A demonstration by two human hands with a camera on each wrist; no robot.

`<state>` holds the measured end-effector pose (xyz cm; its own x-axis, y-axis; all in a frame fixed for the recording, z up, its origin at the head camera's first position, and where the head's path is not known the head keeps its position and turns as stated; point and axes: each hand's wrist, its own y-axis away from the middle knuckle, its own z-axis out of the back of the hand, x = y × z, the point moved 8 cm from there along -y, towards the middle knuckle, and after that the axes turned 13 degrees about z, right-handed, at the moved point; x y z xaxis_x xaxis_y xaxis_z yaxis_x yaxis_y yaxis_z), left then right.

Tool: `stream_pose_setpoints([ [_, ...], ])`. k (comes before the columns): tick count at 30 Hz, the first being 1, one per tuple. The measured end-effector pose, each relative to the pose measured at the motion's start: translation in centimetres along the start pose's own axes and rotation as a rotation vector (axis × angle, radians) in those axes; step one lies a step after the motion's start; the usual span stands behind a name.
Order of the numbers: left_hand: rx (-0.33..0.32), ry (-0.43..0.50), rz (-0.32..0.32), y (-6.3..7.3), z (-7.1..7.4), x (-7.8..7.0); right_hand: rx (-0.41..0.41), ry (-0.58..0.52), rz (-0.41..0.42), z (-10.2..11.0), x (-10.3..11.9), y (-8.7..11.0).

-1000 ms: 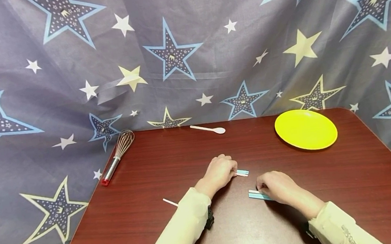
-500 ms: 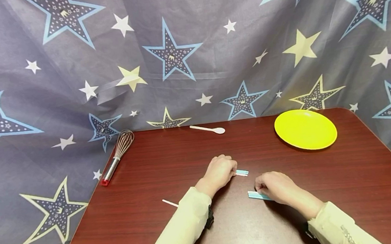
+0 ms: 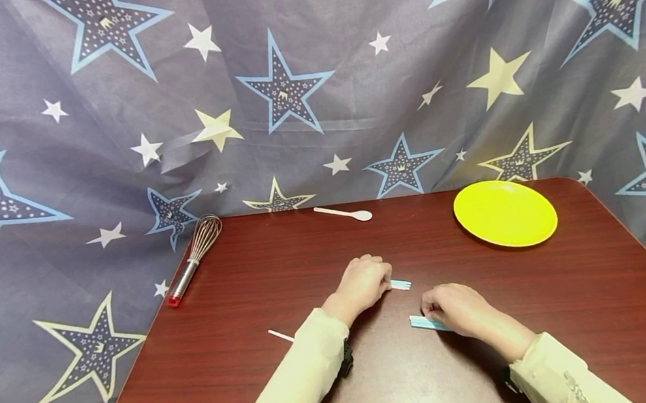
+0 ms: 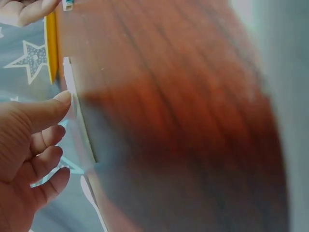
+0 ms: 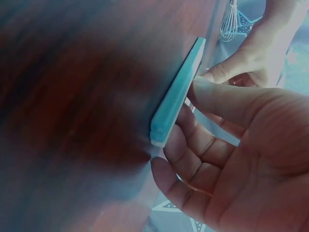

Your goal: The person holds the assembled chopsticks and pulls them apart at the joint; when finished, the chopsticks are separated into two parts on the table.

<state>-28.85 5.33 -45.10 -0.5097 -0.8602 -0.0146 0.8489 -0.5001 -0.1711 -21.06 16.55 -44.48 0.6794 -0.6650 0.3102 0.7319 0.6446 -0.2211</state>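
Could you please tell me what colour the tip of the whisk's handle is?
The handle tip is red, and shows best in the head view.

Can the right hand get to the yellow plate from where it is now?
Probably yes: in the head view nothing stands between the right hand and the yellow plate. It pinches a blue-and-white piece, though, so it may need to let go first.

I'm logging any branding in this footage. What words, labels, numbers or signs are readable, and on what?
No words or numbers are readable.
Right sleeve: dark lettering, too small and blurred to read.
Backdrop cloth: crown-like signs, no words visible.
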Motion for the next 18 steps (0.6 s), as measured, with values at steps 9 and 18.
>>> stream_pose_setpoints([
  [9, 0.086, 0.118, 0.048, 1.0, 1.3, 1.8, -0.015, 0.044, -0.042, 0.4, -0.1, -0.1],
  [18, 0.159, 0.295, 0.09, 3.6, 2.1, 5.1, -0.077, 0.047, -0.047, 1.3, 0.4, -0.4],
])
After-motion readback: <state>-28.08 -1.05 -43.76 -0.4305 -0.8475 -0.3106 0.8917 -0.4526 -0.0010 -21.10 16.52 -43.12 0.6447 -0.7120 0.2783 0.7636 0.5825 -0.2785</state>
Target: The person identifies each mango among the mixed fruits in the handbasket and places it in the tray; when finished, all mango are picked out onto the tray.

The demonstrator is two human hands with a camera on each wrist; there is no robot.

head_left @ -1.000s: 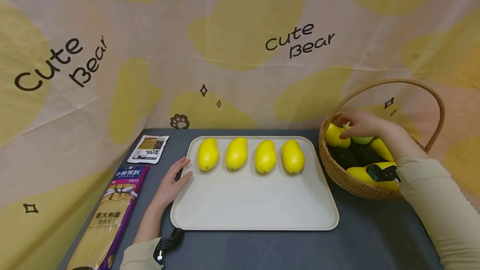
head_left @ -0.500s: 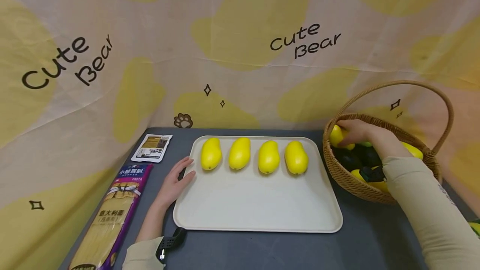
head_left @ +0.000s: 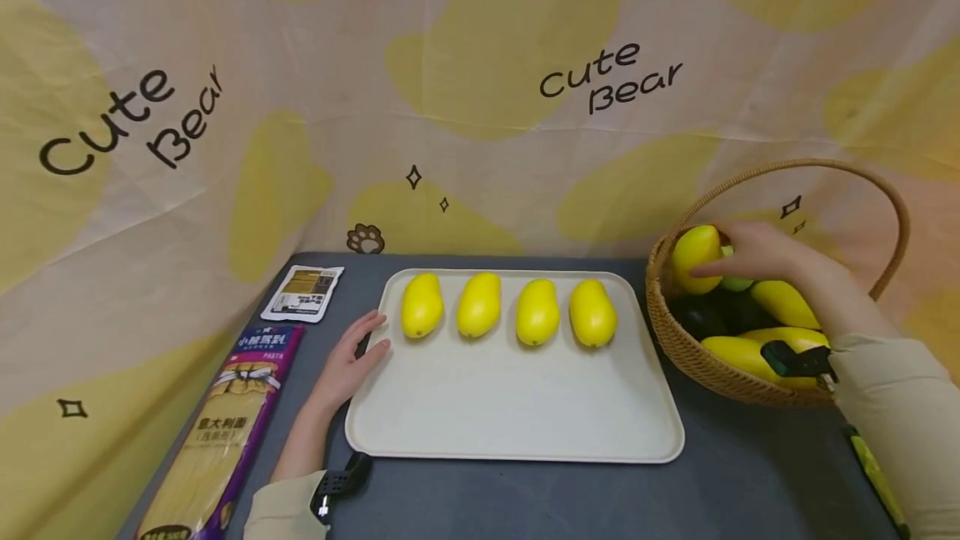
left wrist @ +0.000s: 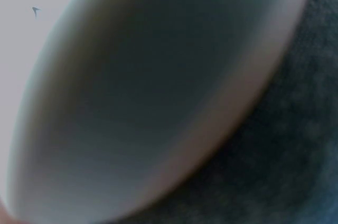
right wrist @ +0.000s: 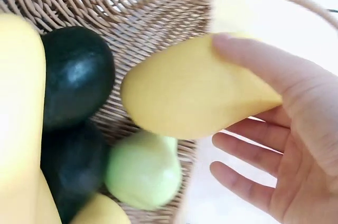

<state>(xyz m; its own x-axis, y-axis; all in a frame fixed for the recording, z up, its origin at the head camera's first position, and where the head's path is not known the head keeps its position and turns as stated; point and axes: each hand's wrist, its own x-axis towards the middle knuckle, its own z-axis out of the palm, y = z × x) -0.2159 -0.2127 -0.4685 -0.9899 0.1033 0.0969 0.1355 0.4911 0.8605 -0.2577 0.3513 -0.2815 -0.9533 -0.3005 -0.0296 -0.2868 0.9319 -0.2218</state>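
Observation:
In the right wrist view my right hand (right wrist: 296, 113) holds a yellow mango (right wrist: 185, 89), the thumb on its upper side and the fingers behind it. The head view has this mango (head_left: 696, 259) at the left wall of the wicker basket (head_left: 675, 352), partly raised over the fruit inside. My left hand (head_left: 347, 365) rests at the left edge of a white tray (head_left: 510, 407), its fingers extended and touching the rim. Several yellow mangoes (head_left: 537, 312) stand in a row along the tray's far side. The left wrist view is blurred and shows no fingers clearly.
Inside the basket are dark green avocado-like fruits (right wrist: 79, 76), a light green pear (right wrist: 145, 171) and more yellow mangoes (head_left: 783, 302). Its tall handle (head_left: 825, 163) arches over the right hand. A pasta bag (head_left: 225, 432) and a white packet (head_left: 303, 293) lie left of the tray.
My right hand reached deeper into the basket, gripped a mango and drew it slightly upward. The left hand, tray and row of mangoes have stayed in place while the head view shifted a little.

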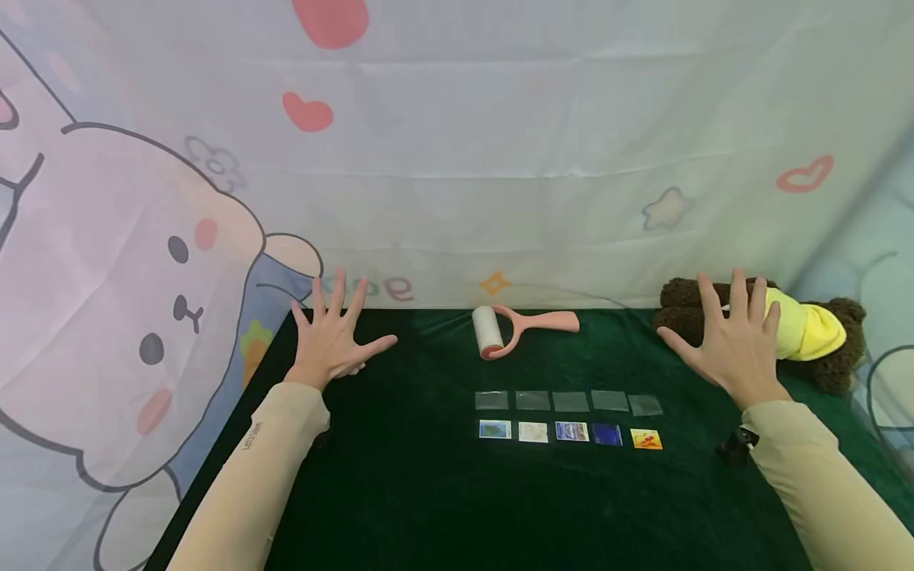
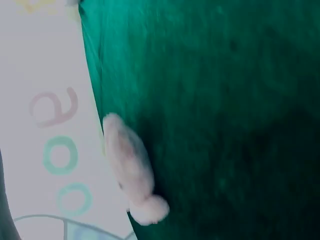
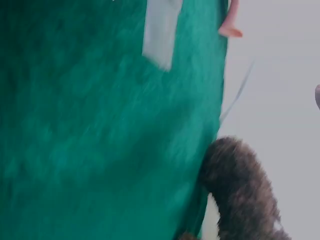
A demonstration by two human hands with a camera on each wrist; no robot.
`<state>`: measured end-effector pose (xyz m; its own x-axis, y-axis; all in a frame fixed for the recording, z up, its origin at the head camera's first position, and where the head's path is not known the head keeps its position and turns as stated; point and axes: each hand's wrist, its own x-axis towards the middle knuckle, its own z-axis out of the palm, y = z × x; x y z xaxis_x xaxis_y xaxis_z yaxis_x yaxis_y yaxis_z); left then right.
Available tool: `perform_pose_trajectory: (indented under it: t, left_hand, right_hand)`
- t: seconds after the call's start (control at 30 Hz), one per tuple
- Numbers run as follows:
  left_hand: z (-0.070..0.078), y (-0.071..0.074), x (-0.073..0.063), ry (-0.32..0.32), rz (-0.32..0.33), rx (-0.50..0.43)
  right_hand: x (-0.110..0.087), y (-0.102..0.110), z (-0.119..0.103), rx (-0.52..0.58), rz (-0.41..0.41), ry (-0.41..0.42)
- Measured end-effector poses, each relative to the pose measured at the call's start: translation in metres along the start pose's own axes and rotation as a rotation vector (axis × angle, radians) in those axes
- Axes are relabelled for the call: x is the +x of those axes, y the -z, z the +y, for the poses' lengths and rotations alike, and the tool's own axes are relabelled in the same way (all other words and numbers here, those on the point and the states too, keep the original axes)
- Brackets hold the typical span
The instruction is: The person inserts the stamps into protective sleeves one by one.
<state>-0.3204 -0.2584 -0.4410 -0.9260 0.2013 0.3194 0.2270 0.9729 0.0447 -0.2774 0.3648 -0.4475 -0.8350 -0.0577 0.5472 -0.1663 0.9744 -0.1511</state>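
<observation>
My left hand [image 1: 328,341] is held with fingers spread over the left part of the dark green cloth. Partly hidden beneath it is a small pale pink, rounded thing [image 2: 129,160]; its kind is unclear. My right hand [image 1: 743,349], fingers also spread, overlaps a brown teddy bear [image 1: 842,317] in a yellow top and holds nothing. Between the hands, several small clear plastic sleeves [image 1: 571,402] form a row. Nearer to me runs a row of several small stamp-like picture cards [image 1: 572,431]. Behind them lies a lint roller [image 1: 489,330] with a pink handle.
Dark green cloth [image 1: 428,492] covers the table. A pale printed curtain [image 1: 457,159] with a cartoon animal and hearts hangs right behind its far edge. At the far right, a thin dark cable or wire loop [image 1: 869,388] shows beside the bear.
</observation>
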Motion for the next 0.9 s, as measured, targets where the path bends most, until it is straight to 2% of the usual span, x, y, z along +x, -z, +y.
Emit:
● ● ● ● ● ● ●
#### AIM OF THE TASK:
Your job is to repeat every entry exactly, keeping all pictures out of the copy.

#### OUTPUT FOR THIS EXERCISE:
A demonstration by two human hands with a camera on each wrist; no robot.

`<state>` holds the measured end-effector pose (xyz cm; its own x-axis, y-axis; all in a frame fixed for the recording, z up, its origin at the head camera's first position, and where the head's path is not known the head keeps its position and turns as stated; point and axes: each hand's wrist, its own y-axis away from the middle knuckle, its own z-axis out of the back of the hand, x = y × z, the point moved 8 cm from there along -y, towards the middle knuckle, and after that the axes turned 13 degrees about z, right-handed, at the moved point; x y z xaxis_x xaxis_y xaxis_z yaxis_x yaxis_y yaxis_z), left then right.

Tool: `stream_pose_setpoints([ [_, ...], ])`. k (comes before the columns): tick count at 30 Hz, the first being 1, one per tuple. The measured end-effector pose, each relative to the pose measured at the motion's start: translation in centimetres along the start pose's own axes and rotation as a rotation vector (axis × angle, radians) in those axes; step one lies a step after the motion's start; the usual span stands behind a name.
Order of the numbers: left_hand: rx (-0.33..0.32), ry (-0.43..0.50), rz (-0.32..0.32), y (-6.3..7.3), z (-7.1..7.4), x (-7.8..7.0); right_hand: rx (-0.41..0.41), ry (-0.58..0.52), rz (-0.41..0.42), z (-10.2..11.0), x (-10.3..11.9), y (-8.7..11.0).

-1000 ms: 
-500 ms: 
+0 ms: 
+0 ms: 
+0 ms: 

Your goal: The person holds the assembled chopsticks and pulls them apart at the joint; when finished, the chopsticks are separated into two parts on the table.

<state>-28.85 5.33 -45.10 -0.5097 -0.8602 -0.0146 0.8489 -0.5001 -0.1711 -21.06 16.55 -44.48 0.6794 -0.6650 0.3102 0.7319 0.6446 -0.2211</state>
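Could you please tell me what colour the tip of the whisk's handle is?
The handle tip is red, and shows best in the head view.

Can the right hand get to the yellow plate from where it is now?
Probably yes: in the head view nothing stands between the right hand and the yellow plate. It pinches a blue-and-white piece, though, so it may need to let go first.

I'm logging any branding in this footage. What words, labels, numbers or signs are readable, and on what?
No words or numbers are readable.
Right sleeve: dark lettering, too small and blurred to read.
Backdrop cloth: crown-like signs, no words visible.
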Motion for the next 18 steps (0.6 s), as measured, with values at steps 9 and 18.
>>> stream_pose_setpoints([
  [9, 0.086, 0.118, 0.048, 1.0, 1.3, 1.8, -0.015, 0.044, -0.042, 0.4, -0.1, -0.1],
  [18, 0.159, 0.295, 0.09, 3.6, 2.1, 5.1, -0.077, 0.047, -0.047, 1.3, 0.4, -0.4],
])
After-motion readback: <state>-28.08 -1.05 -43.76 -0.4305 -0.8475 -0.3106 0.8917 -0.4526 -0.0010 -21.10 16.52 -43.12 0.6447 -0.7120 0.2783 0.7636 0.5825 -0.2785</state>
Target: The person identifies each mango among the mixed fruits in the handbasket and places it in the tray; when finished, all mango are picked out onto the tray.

The demonstrator is two human hands with a camera on each wrist; there is no robot.

head_left @ -1.000s: 
head_left @ -0.500s: 
head_left @ +0.000s: 
left wrist @ +0.000s: 
right wrist @ +0.000s: 

<state>(xyz m; its own x-axis, y-axis; all in a frame fixed for the recording, z up, its origin at the head camera's first position, and where the head's path is not known the head keeps its position and turns as stated; point and axes: each hand's wrist, its own x-axis towards the middle knuckle, its own z-axis out of the palm, y = z × x) -0.2159 -0.2127 -0.4685 -0.9899 0.1033 0.0969 0.1355 0.4911 0.8605 -0.2577 0.3513 -0.2815 -0.9533 -0.3005 -0.0296 -0.2868 0.9319 -0.2218</state>
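Observation:
In the right wrist view my right hand (right wrist: 296, 113) holds a yellow mango (right wrist: 185, 89), the thumb on its upper side and the fingers behind it. The head view has this mango (head_left: 696, 259) at the left wall of the wicker basket (head_left: 675, 352), partly raised over the fruit inside. My left hand (head_left: 347, 365) rests at the left edge of a white tray (head_left: 510, 407), its fingers extended and touching the rim. Several yellow mangoes (head_left: 537, 312) stand in a row along the tray's far side. The left wrist view is blurred and shows no fingers clearly.
Inside the basket are dark green avocado-like fruits (right wrist: 79, 76), a light green pear (right wrist: 145, 171) and more yellow mangoes (head_left: 783, 302). Its tall handle (head_left: 825, 163) arches over the right hand. A pasta bag (head_left: 225, 432) and a white packet (head_left: 303, 293) lie left of the tray.
My right hand reached deeper into the basket, gripped a mango and drew it slightly upward. The left hand, tray and row of mangoes have stayed in place while the head view shifted a little.
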
A demonstration by two human hands with a camera on each wrist; no robot.
`<state>`: measured end-effector pose (xyz m; its own x-axis, y-axis; all in a frame fixed for the recording, z up, its origin at the head camera's first position, and where the head's path is not known the head keeps its position and turns as stated; point and axes: each hand's wrist, its own x-axis towards the middle knuckle, its own z-axis out of the palm, y = z × x; x y z xaxis_x xaxis_y xaxis_z yaxis_x yaxis_y yaxis_z); left then right.
Available tool: `perform_pose_trajectory: (indented under it: t, left_hand, right_hand)`
- t: seconds after the call's start (control at 30 Hz), one per tuple
- Numbers run as follows:
  left_hand: z (-0.070..0.078), y (-0.071..0.074), x (-0.073..0.063), ry (-0.32..0.32), rz (-0.32..0.33), rx (-0.50..0.43)
  right_hand: x (-0.110..0.087), y (-0.102..0.110), z (-0.119..0.103), rx (-0.52..0.58), rz (-0.41..0.41), ry (-0.41..0.42)
- Measured end-effector poses, each relative to the pose measured at the call's start: translation in metres along the start pose's own axes and rotation as a rotation vector (axis × angle, radians) in those axes
- Axes are relabelled for the call: x is the +x of those axes, y the -z, z the +y, for the poses' lengths and rotations alike, and the tool's own axes are relabelled in the same way (all other words and numbers here, those on the point and the states too, keep the original axes)
- Brackets hold the typical span
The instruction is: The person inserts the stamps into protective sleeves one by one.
<state>-0.3204 -0.2584 -0.4410 -0.9260 0.2013 0.3194 0.2270 0.9729 0.0447 -0.2774 0.3648 -0.4475 -0.8350 -0.0577 0.5472 -0.1663 0.9744 -0.1511</state>
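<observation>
My left hand [image 1: 328,341] is held with fingers spread over the left part of the dark green cloth. Partly hidden beneath it is a small pale pink, rounded thing [image 2: 129,160]; its kind is unclear. My right hand [image 1: 743,349], fingers also spread, overlaps a brown teddy bear [image 1: 842,317] in a yellow top and holds nothing. Between the hands, several small clear plastic sleeves [image 1: 571,402] form a row. Nearer to me runs a row of several small stamp-like picture cards [image 1: 572,431]. Behind them lies a lint roller [image 1: 489,330] with a pink handle.
Dark green cloth [image 1: 428,492] covers the table. A pale printed curtain [image 1: 457,159] with a cartoon animal and hearts hangs right behind its far edge. At the far right, a thin dark cable or wire loop [image 1: 869,388] shows beside the bear.
</observation>
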Motion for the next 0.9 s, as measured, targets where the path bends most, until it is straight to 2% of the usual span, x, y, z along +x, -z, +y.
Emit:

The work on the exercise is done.